CCS systems maintenance and upgrades downtime has been RESCHEDULED to begin on July 10, 2015 at 6pm (Friday).

Maintenance will continue into the following week (July 13 – 17), and systems will be released as early as possible. CCS users will be notified upon release.

 

Pegasus cluster systems, visx, and apollo will be unavailable during this time.

All logins will be disabled, current sessions and submitted jobs to Pegasus will be terminated.

Storage space will be inaccessible for Pegasus system users during the maintenance.

Logins to visx and apollo may become available on Wednesday, but job submissions to these queues will be delayed until Pegasus cluster maintenance is completed.

Tentative upgrade plan:

Pegasus operating system upgrade to Centos 6.6

LSF cluster version upgrade

Network router firmware upgrades and maintenance

Storage firmware upgrades and hardware maintenance

 

Thank you for your patience,

CCS HPC Administration

hpc@ccs.miami.edu

 

Sent Time: 2015-06-25 16:47

Subject: CCS Reminder – Pegasus Cluster Scratch Space

Pegasus scratch space is for limited-duration, high-performance data storage for running jobs or workflows on the cluster only. Scratch is not designed to store any data outside those used for current processing.
—Job results on scratch should be copied to your own space and temporary data should be deleted as soon as possible.—

Please remember, scratch filesystems are engineered for capacity and high performance. They are not protected from any kind of data loss.

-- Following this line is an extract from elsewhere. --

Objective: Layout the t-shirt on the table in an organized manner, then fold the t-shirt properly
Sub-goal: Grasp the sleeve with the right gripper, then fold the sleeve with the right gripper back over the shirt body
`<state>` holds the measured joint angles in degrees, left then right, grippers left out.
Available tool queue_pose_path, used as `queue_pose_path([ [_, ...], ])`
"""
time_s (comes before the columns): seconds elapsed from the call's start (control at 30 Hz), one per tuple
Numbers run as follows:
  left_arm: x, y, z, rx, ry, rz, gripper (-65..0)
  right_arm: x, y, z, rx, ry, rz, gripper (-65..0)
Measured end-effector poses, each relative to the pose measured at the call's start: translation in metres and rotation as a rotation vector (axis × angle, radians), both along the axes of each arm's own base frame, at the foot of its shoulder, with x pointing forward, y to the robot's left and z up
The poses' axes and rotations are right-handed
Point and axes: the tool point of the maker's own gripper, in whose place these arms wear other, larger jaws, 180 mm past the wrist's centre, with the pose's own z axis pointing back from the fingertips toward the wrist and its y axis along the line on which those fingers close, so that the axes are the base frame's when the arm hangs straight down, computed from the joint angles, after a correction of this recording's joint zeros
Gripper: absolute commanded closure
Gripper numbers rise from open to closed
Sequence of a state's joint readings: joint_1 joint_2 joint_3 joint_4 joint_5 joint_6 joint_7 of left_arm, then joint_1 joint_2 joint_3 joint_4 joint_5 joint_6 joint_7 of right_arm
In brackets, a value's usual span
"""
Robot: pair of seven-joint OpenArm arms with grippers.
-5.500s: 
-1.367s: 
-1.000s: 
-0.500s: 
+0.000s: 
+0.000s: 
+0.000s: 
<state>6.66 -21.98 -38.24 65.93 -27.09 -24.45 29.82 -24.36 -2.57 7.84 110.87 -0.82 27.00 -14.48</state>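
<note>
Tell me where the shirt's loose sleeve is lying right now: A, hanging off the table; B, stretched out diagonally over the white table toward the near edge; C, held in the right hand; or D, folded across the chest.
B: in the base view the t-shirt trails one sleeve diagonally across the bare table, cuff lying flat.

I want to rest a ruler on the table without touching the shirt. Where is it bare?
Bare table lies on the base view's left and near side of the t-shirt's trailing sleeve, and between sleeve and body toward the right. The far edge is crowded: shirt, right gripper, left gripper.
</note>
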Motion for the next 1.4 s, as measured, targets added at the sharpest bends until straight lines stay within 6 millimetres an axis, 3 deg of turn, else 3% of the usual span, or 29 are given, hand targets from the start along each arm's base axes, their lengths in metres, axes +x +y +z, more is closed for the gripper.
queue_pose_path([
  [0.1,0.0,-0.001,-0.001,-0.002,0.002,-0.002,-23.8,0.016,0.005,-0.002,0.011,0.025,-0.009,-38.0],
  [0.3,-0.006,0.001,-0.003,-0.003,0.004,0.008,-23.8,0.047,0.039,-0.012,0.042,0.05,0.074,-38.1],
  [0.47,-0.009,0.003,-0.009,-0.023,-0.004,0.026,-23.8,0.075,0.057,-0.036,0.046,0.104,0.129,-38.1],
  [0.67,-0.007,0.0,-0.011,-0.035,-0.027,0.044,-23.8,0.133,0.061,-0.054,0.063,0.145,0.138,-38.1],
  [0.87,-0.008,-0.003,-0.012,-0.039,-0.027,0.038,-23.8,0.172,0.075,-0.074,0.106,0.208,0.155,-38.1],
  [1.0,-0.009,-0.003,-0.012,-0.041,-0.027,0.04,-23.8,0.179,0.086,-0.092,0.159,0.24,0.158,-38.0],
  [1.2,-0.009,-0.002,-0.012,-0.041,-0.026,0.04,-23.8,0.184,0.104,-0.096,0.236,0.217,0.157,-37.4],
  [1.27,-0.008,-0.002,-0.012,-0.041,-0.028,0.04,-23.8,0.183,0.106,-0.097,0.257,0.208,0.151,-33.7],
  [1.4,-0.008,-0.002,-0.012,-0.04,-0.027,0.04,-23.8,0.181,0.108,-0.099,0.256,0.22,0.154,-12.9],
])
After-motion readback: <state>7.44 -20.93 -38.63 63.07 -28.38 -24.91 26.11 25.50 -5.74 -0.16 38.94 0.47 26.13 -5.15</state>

—Do not store important data on /scratch or /project/scratch.—

Scratch is space in which to run your jobs, not storage for data, applications, or other files in between runs or for other purposes.

Sent Time 2015-06-22 15:10

Subject: CCS Notification: cluster systems maintenance: July 6-10, 2015

Dear CCS systems Users,

CCS systems maintenance and upgrades downtime is scheduled for the week of July 6, 2015 – July 10, 2015, and will affect the cluster systems as following:

Pegasus cluster will be unavailable July 6, ~8am (Monday) – July 10 ~5pm (Friday).

All logins will be disabled, current sessions and submitted jobs to Pegasus will be terminated.
Storage space will be inaccessible for Pegasus system users during the maintenance.

Visx and apollo systems will be unavailable July 6, ~8am (Monday) – July 7 ~10pm (Tuesday). Login to these systems will become available on Wednesday, but the job submission to apollo and visx queues will be delayed until Pegasus cluster maintenance is completed.

Tentative upgrade plan:

Pegasus operating system upgrade to Centos 6.6

LSF cluster version upgrade

Network router firmware upgrades and maintenance

Storage firmware upgrades and hardware maintenance

Thank you,

CCS HPC Administration

hpc@ccs.miami.edu

Sent Time 2015-05-01 17:49

Subject: CCS Pegasus Cluster Project Management Update

Dear {USER},

Project-based resource management has been implemented today on the Pegasus cluster. Please review the following updates, which may affect your computing jobs on the Pegasus cluster:

* Project-based management requires every job be associated with a project.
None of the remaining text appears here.